Племя людей - страница 2



Но он стойко продолжал реализовываться вовне: учёба, олимпиады, спорт, соревнования по футболу-баскетболу-пионерболу, актив школы, агитбригада…

И однажды у него зашлось-таки сердечко. Это было в кутерьме спортзала, когда слева в грудь вонзился шип и заставил его свернуться. Он кое-как с прижатыми к груди ладонями примостился на скамеечку; жизнь без боли, бурлящая вокруг, не обращала на него никакого внимания. Шип не давал вздохнуть. Мир вокруг раздвоился, размылся, преломился и стал чужой, далёкой и размытой, радугой. Он не испугался, нет – на это не было времени, он только по-детски недоумевал на происходящее. А потом боль ушла также внезапно, как и появилась. «Что же это было?» – не раз потом на разных стадиях существования задавал он себе вопрос. Кардиограмма у него всегда была в порядке. Что, оторвалась какая-нибудь бляшка в сосуде и перекрыла его? А потом сердце, приспособившееся-таки гнать кровь на пределе, справилось ? И вовсе уж в онтологическом смысле – ему было вынесено предупреждение? Дан шанс? Любим мы задавать вопросы, на которых в этой жизни нельзя получить ответ…

А ощущение от присутствия сердца осталось после этого с ним навсегда. И тревожное ожидание чего-то внезапного. Ох уж страшное словечко «вдруг»…

А теперь немного забежим вперёд, чтобы завершить главу. Где-то года через два ему наконец повезло с тренером, и внимания со стороны последнего было вполне достаточным для того, чтобы Серёжу взяли в состав команды для показательных выступлений по рукопашному бою, на 23-е февраля (мол, вот – смена растёт). Всё прошло на одном дыхании. В конце, как водится, надо было что-то ломать, и это были доски. Он бил последним – раз, два, три … и застрял на последней доске (сучок там был, что ли…). Уже смолкла музыка, шоу закончилось, а он всё собирался духом для последнего удара. Наконец он заорал несколько громче, чем надо и… Есть! В вестибюле Дома культуры к нему, однако, подошёл памятный хулиган, небрежно процедил: «Ты, чё, не мог с первого удара сломать? Они же пиленные были – видно же…» В снизошедшем на Серёжу состоянии спокойной эйфории он только смотрел на обидчика и улыбался, не отвечая, и тот вдруг засуетился, что-то ещё пролепетал и быстро отошёл.
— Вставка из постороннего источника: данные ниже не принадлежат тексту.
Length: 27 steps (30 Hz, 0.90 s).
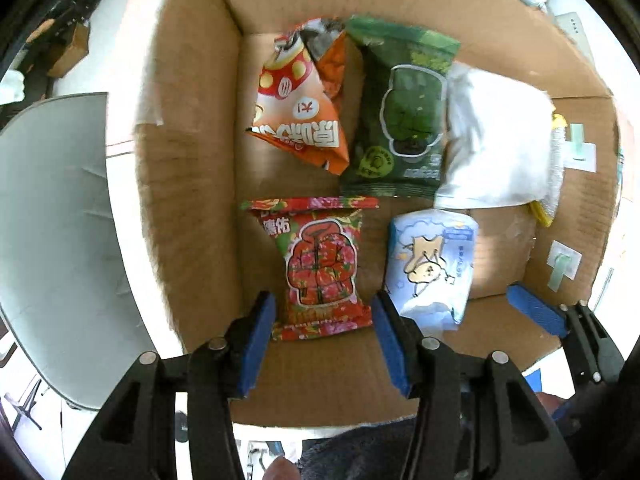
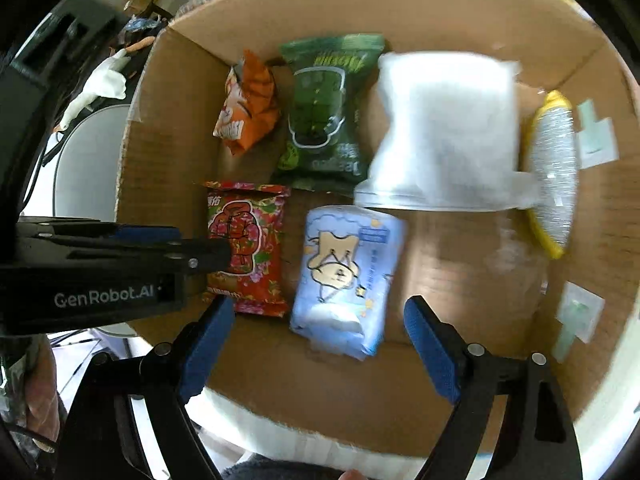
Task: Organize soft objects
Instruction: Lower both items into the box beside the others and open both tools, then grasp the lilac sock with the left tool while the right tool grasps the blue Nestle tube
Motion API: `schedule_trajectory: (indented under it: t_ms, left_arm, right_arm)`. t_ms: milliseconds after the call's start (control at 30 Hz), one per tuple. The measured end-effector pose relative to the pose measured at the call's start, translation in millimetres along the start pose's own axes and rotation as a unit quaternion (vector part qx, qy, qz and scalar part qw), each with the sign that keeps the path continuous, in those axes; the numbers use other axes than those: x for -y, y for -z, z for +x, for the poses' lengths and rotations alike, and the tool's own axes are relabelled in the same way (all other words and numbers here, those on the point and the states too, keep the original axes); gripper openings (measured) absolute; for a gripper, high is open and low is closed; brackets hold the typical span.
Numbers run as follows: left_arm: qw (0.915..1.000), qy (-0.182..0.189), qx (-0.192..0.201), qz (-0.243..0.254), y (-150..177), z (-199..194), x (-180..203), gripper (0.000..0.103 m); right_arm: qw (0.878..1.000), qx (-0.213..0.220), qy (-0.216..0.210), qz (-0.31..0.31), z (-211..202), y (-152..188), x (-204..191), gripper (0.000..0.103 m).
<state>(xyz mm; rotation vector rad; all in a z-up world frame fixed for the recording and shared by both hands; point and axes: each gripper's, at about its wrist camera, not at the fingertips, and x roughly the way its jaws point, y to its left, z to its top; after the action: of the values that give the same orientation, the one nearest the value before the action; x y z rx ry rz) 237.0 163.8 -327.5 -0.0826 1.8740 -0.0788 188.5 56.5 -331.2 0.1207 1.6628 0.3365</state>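
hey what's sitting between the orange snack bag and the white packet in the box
The dark green packet lies between the orange snack bag and the white packet, along the box's far wall. Both wrist views show it.

Both wrist cameras look steeply down from close above into the cardboard box [image 1: 188, 200]. The left view hangs over the box's left side, the right view further right. Both share the red packet [image 1: 320, 268] and blue packet [image 2: 344, 276].
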Motion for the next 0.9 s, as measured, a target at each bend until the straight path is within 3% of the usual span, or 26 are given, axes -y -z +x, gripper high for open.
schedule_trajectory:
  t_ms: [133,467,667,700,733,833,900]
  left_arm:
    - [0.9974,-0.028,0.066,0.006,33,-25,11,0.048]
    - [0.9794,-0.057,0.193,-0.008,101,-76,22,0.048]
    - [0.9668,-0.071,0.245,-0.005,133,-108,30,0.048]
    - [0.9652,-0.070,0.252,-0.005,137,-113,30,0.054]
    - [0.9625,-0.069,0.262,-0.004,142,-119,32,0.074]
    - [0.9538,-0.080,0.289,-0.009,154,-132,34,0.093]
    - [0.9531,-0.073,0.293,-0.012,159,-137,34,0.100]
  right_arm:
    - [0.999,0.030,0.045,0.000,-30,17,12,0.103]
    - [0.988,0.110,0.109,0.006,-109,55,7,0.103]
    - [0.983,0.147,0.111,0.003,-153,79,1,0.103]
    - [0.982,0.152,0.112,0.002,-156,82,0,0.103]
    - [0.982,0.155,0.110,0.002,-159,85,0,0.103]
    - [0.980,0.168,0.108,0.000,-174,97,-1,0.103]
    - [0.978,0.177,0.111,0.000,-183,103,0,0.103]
Внутри затрепетало тепло. Так он стал Серёгой.

15.

У него было восторженно-подобострастное отношение к красивым людям и вещам; подсознательно он полагал, что они принадлежат к какой-то другой стороне жизни, нежели обычные люди и предметы. Высоцкий вон пел: «В восторженность не верю…», а Серёга верил, хотя и считал, что это не про него, постоянно гримасничая при этом перед зеркалом и натягивая на себя один фальшивый образ за другим.
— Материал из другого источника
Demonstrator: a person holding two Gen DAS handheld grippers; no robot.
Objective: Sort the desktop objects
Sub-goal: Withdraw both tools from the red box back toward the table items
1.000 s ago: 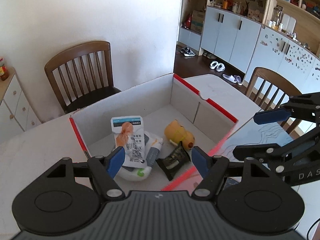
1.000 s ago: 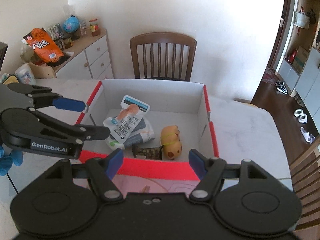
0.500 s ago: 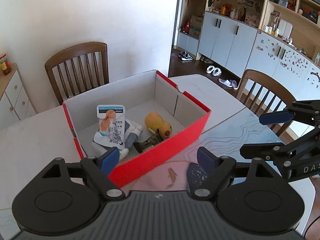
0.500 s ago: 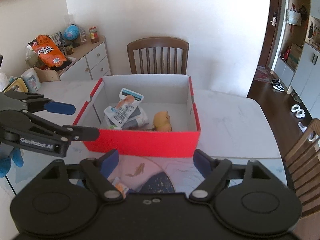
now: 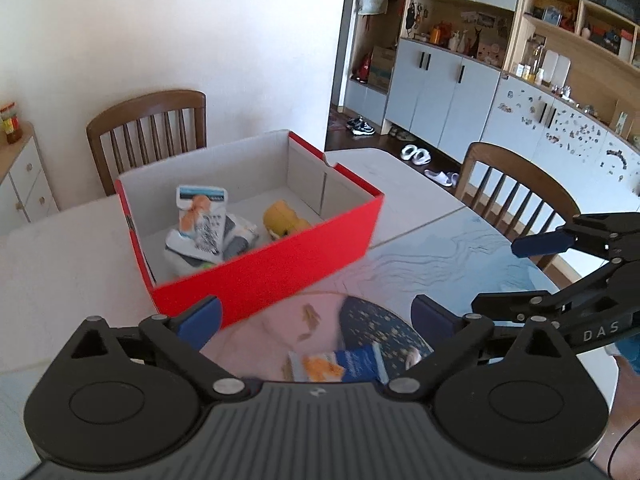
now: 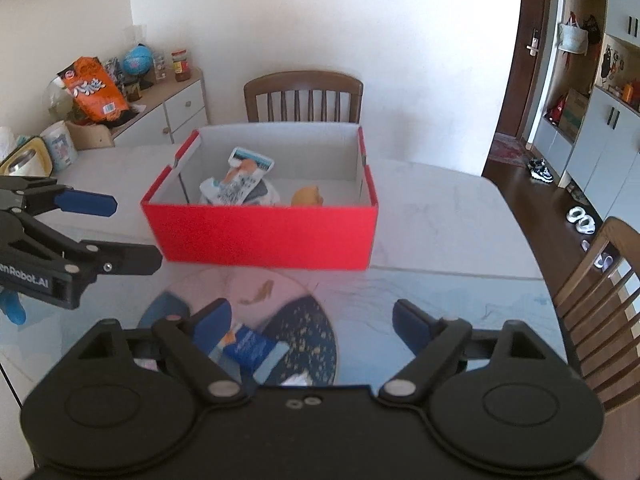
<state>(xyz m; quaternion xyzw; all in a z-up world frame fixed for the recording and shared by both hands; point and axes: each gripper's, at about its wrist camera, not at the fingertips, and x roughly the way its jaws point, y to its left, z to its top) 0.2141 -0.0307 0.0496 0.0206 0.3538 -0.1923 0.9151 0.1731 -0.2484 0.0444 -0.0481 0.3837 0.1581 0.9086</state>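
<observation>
Several things are already in my red box (image 6: 260, 236), so I think a good part of the tidying is done. Inside it I can see a white packet with an orange picture (image 5: 201, 216) lying on top of some other wrappers, and beside that pile a small yellow toy (image 5: 283, 223). There may be more under the pile, but I cannot tell. The box stands on the white table (image 6: 440, 216), just past the round picture mat (image 6: 308, 320). At least one thing is left to put away: a blue and orange packet (image 5: 340, 366) lies on the mat, close in front of me and well apart from the box. A bit of white shows on the mat near it in the right view, but it is too small for me to name. My left gripper (image 5: 316, 316) is over the mat and its jaws are opening wide, with nothing pinched between them. My right gripper (image 6: 310, 318) is also opening, and it holds nothing too. The blue packet sits low near its left finger (image 6: 212, 322), not touching as far as I can see. I guess that packet goes in the box next.
</observation>
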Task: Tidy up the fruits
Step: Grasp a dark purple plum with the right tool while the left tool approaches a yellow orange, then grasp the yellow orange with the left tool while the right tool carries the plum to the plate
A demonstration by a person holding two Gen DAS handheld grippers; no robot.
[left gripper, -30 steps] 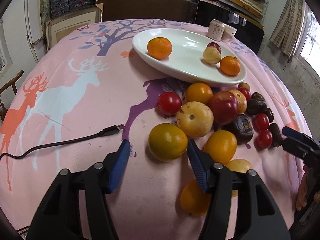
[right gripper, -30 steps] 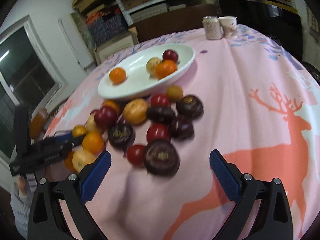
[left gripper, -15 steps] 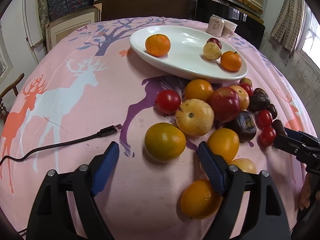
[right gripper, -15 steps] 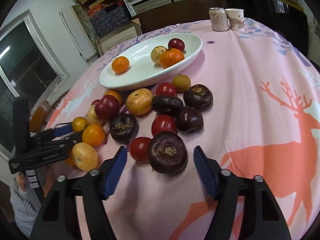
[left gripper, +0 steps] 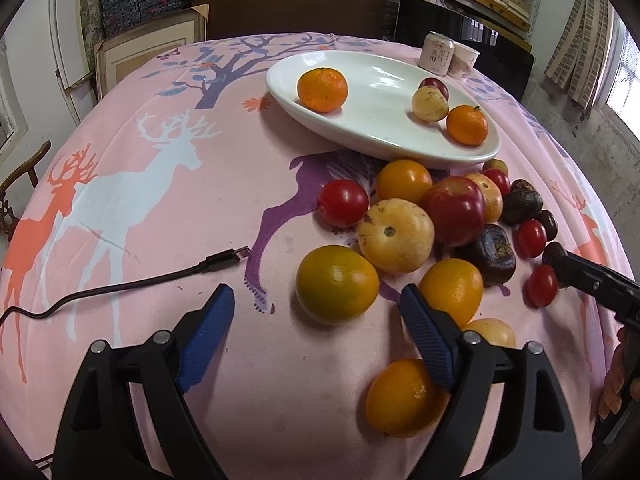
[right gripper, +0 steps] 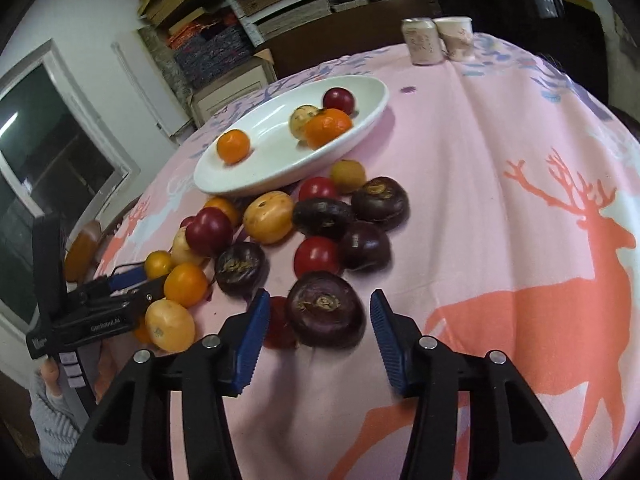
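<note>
Right tool [right gripper: 316, 316] closing around dark purple fruit [right gripper: 325, 310], pads not touching, left tool [left gripper: 316, 312] spreading, nothing pinched, greenish orange [left gripper: 337, 284] just ahead, lower centre.

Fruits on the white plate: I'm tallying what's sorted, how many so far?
4: one orange alone at the white plate's left; a pale fruit, red one and second orange clustered right.

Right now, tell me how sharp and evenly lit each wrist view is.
Left wrist view: sharp; glare streaks on the white plate, a blown-out window at the right edge, strong fisheye bending of the table. Right wrist view: dimmer; the tangerines in the plate look slightly smeared, as do the can and cup; the dark purple fruit between the fingers stays crisp.
</note>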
А сколько же вокруг было красивых людей! На первом месте в его иерархии, безусловно, царила учительница математики. Высокая, статная, с золотым отливом блондинка с внимательными синющими глазами и добрым, немного усталым (что вы хотите от учительницы?) и очень милым, милым, милым лицом – царевна, одним словом. Нет! Королевна. Старше Серёги раза в два и, естественно, замужем. Впрочем, никаких прав на неё он, конечно же, и не собирался предъявлять, будь она хоть и двадцатилетней девушкой на выданье – кроме одного: в тайне боготворить её. И не было в этом ничего плотского… ну, или почти ничего. Во всяком случае, сравнивать это с подглядыванием за купающимися ночью разудалыми вожатыми в лагере было ну никак невозможно. Там – буйство гормонов, когда срочно надо было уединиться и снять напряжение (все мы прошли через это – чего уж там…), здесь – трепет рыцарства, поклонение идеалу, и ничего постыдного и грязного примешиваться к этому было не должно.